Kısaca, içte ve dışta güvenilirliği ve itibarı kalmamış bir Türkiye manzarasıyla karşı karşıyayız, ama Erdoğan yönetimi bir yandan HDP’yi kapattırmaya çalışırken öbür yandan Cumhurbaşkanının kendisi Diyarbakır’da yeni bir ‘’Kürt açılımı’’ başlatacağı izlenimi veren açıklamalar yapıyor. “Biz Diyarbakır’da 2005 yılında size ne demişsek dün de oradaydık, bugün de aynı yerdeyiz, yarın da aynı yerde olacağız. Biz tüm samimiyetimizle barış dedik, kardeşlik dedik, çözüm dedik, adalet dedik, hak dedik, özgürlük dedik, demokrasi dedik. Biz ret, inkâr, asimilasyon politikalarını ortadan kaldırıp hak ve özgürlük eksenli bir yaklaşımla asırlık meselelerin çözümüne yöneldik.’’

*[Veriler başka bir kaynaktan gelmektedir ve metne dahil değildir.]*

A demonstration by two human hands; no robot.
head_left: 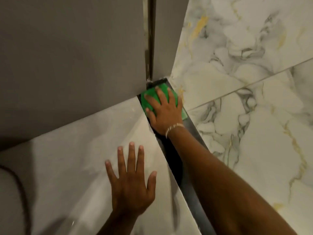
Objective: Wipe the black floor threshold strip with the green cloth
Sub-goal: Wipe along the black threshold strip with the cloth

Kürt halkının özellikle 2015’ten buyana yaşadığı bunca acının hatıraları halâ tazeyken AKP yönetiminin ‘’Kürt sorunu’’ konusunda yeni bir barışçı girişim başlatacakmış gibi yapması gerçekten tam bir duyarsızlık ve vurdumduymazlık örneği. Elbette kendileri de biliyorlar ki, böyle bir şey yapmaya ne siyasî konjonktür ne de AKP’nin ittifak ilişkileri müsait. Yani, basit bir seçim yatırımıyla karşı karşıyayız.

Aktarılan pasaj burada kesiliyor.